====== Information given
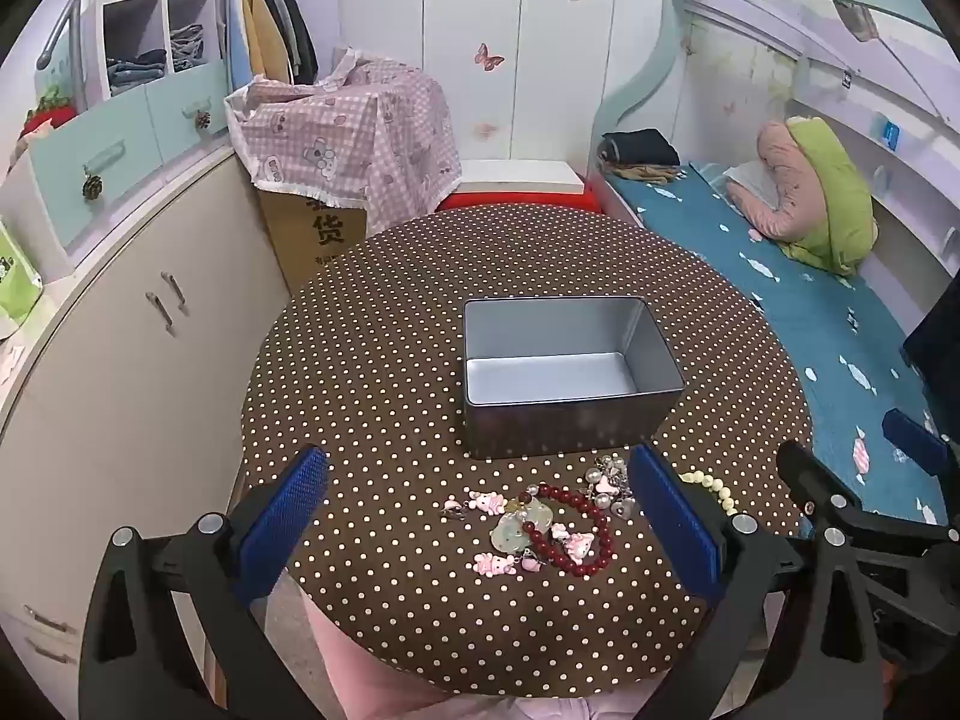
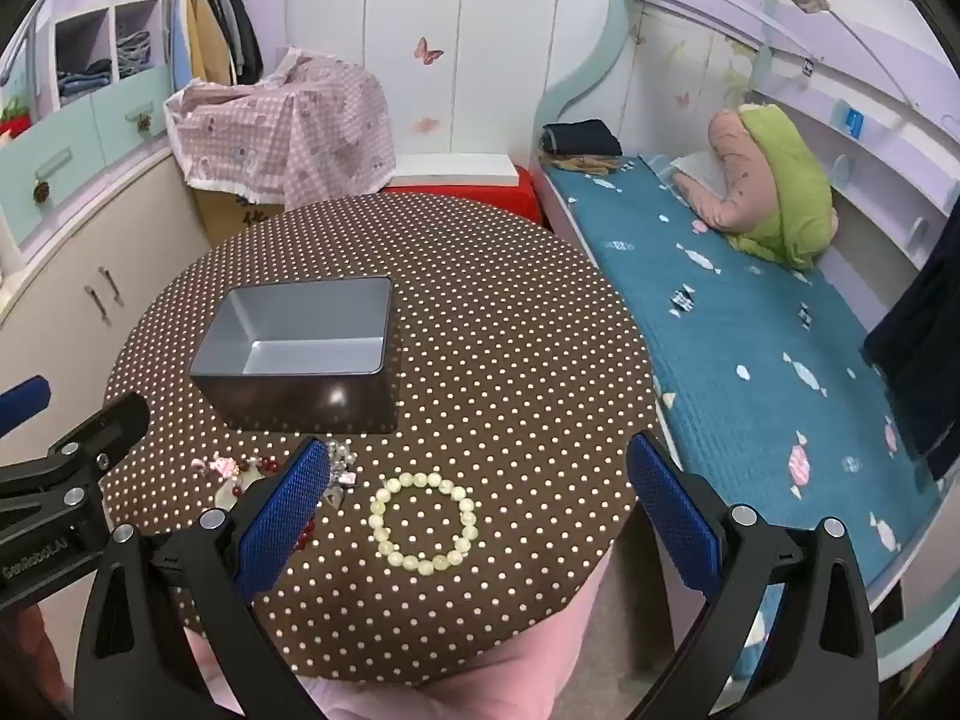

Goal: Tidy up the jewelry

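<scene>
An empty grey metal tin [image 1: 564,360] [image 2: 300,348] stands on the round brown polka-dot table [image 1: 372,360] [image 2: 510,360]. In front of it lies a heap of jewelry: a dark red bead bracelet [image 1: 585,525], pink cat charms [image 1: 489,502], a pale green pendant [image 1: 510,531] and pearl pieces [image 1: 609,480]. A pale yellow-green bead bracelet [image 2: 423,519] [image 1: 714,487] lies apart to the right. My left gripper [image 1: 480,516] hovers open over the heap. My right gripper [image 2: 474,510] hovers open over the pale bracelet. Neither holds anything.
A low cabinet [image 1: 150,324] runs along the left. A cardboard box under a pink checked cloth [image 1: 348,132] stands behind the table, beside a red stool [image 1: 516,201]. A bed with a teal cover [image 2: 750,330] lies to the right.
</scene>
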The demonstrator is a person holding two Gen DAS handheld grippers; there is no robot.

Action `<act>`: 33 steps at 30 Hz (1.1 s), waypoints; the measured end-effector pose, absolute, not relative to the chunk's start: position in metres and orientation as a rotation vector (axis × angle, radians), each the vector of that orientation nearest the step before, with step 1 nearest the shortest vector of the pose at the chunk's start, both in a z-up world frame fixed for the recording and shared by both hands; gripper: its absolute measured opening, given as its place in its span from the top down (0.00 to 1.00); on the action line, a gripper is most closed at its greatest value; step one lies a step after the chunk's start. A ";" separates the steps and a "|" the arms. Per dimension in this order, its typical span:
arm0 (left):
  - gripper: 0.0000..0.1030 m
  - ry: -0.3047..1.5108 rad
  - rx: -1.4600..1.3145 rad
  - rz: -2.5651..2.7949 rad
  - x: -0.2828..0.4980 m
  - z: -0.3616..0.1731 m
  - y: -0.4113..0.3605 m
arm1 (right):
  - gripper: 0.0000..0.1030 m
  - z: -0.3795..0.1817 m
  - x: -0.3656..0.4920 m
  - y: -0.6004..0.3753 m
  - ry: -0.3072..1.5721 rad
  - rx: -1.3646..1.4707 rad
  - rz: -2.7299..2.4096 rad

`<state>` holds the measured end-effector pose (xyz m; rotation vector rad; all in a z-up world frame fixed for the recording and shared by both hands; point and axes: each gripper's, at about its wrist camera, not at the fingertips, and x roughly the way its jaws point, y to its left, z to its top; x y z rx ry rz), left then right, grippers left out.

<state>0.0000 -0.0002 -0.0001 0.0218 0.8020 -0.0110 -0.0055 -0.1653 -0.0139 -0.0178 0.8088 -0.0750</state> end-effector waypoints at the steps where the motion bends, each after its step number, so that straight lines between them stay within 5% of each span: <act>1: 0.07 0.806 0.010 -0.016 0.000 0.000 0.000 | 0.07 -0.014 -0.006 -0.165 0.810 -0.019 -0.077; 33: 0.07 0.831 0.009 -0.017 0.001 -0.007 0.002 | 0.07 -0.013 -0.007 -0.166 0.819 -0.003 -0.067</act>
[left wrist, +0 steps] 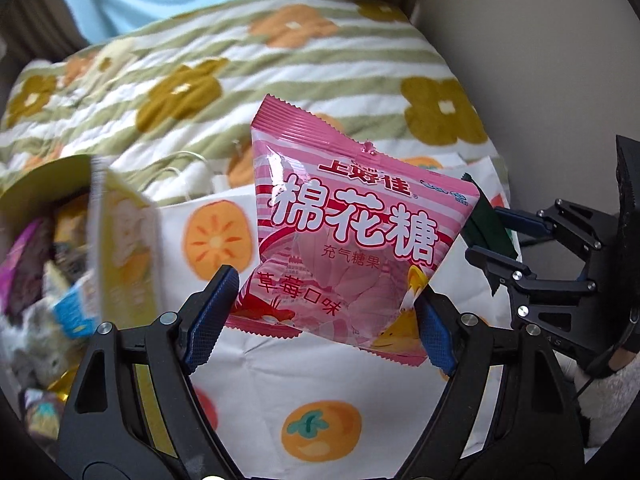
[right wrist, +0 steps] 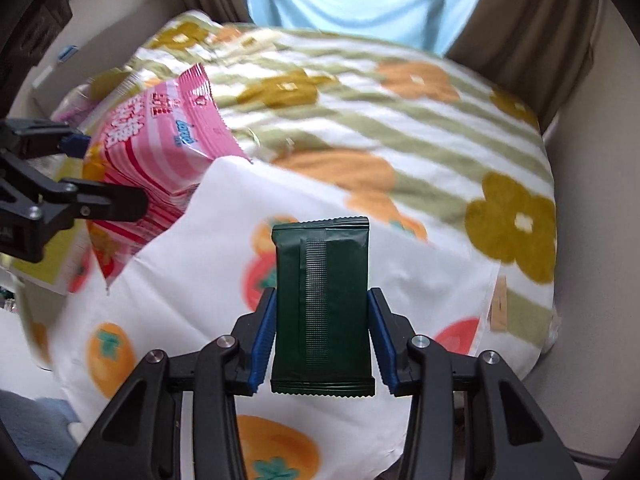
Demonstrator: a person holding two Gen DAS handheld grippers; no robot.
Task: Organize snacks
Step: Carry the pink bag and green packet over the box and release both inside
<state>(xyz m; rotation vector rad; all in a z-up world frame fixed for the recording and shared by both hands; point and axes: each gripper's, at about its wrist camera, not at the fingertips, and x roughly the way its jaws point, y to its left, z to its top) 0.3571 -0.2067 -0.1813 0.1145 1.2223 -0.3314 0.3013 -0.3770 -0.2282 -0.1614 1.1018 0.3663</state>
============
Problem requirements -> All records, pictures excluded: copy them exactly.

Output for this task ->
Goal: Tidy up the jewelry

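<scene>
An empty grey metal tin [image 1: 564,360] [image 2: 300,348] stands on the round brown polka-dot table [image 1: 372,360] [image 2: 510,360]. In front of it lies a heap of jewelry: a dark red bead bracelet [image 1: 585,525], pink cat charms [image 1: 489,502], a pale green pendant [image 1: 510,531] and pearl pieces [image 1: 609,480]. A pale yellow-green bead bracelet [image 2: 423,519] [image 1: 714,487] lies apart to the right. My left gripper [image 1: 480,516] hovers open over the heap. My right gripper [image 2: 474,510] hovers open over the pale bracelet. Neither holds anything.
A low cabinet [image 1: 150,324] runs along the left. A cardboard box under a pink checked cloth [image 1: 348,132] stands behind the table, beside a red stool [image 1: 516,201]. A bed with a teal cover [image 2: 750,330] lies to the right.
</scene>
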The demonstrator is a person holding two Gen DAS handheld grippers; there is no robot.

Action `<act>`: 33 steps at 30 Hz (1.1 s), waypoints; the measured end-effector pose, absolute, not relative to the chunk's start: position in metres and orientation as a rotation vector (axis × angle, radians), each the vector of that orientation nearest the step before, with step 1 nearest the shortest vector of the pose at the chunk's start, both in a z-up world frame fixed for the recording and shared by both hands; gripper: its absolute measured opening, given as its place in its span from the top down (0.00 to 1.00); on the action line, a gripper is most closed at its greatest value; step one lies a step after the chunk's start. A ";" separates the steps and a "|" the arms. Per dimension in this order, its typical span:
arm0 (left):
  - gripper: 0.0000..0.1030 m
  - ry: -0.3047..1.5108 rad
  - rx: -1.4600..1.3145 rad
  - rz: -2.5651..2.7949 rad
  - x: -0.2828..0.4980 m
  - z: -0.3616..0.1731 m
  - y: -0.4113..0.3605 m
arm1 (right):
  - gripper: 0.0000..0.1030 m
  - z: -0.3795..0.1817 m
  - x: -0.3656..0.4920 m
  - y: -0.6004..0.3753 m
  - ry: -0.3072..1.5721 rad
  - rx: -1.3646..1.4707 rad
  - rz: -2.7299..2.4096 rad

`<state>` holds the measured end-effector pose (xyz m; rotation vector rad; all in a z-up world frame fixed for the recording and shared by both hands; point and axes: each gripper's, at about its wrist camera, not at the fingertips, and x roughly the way its jaws point, y to its left, z to its top; x y z rx ry rz), left then right, grippers left out.

<state>0.0000 -0.0002 -0.0001 0.0218 0.8020 -0.0110 -0.0055 -0.1653 -0.0139 -0.0178 0.8088 -0.0750</state> end-effector waypoints at the steps where the motion bends, each after its step number, so that straight lines between them stay within 5% of each span: <act>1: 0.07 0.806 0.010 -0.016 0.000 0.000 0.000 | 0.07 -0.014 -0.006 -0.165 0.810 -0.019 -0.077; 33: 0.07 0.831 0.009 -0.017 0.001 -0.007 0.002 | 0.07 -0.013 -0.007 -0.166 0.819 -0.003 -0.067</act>
[left wrist, +0 steps] 
[right wrist, +0 steps] 
Demonstrator: a person holding two Gen DAS handheld grippers; no robot.
Task: Organize snacks
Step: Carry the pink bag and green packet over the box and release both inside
<state>(xyz m; rotation vector rad; all in a z-up world frame fixed for the recording and shared by both hands; point and axes: each gripper's, at about its wrist camera, not at the fingertips, and x roughly the way its jaws point, y to its left, z to its top) 0.3571 -0.2067 -0.1813 0.1145 1.2223 -0.3314 0.3013 -0.3770 -0.2282 -0.1614 1.1018 0.3663</state>

Nothing else is required to finish the exercise.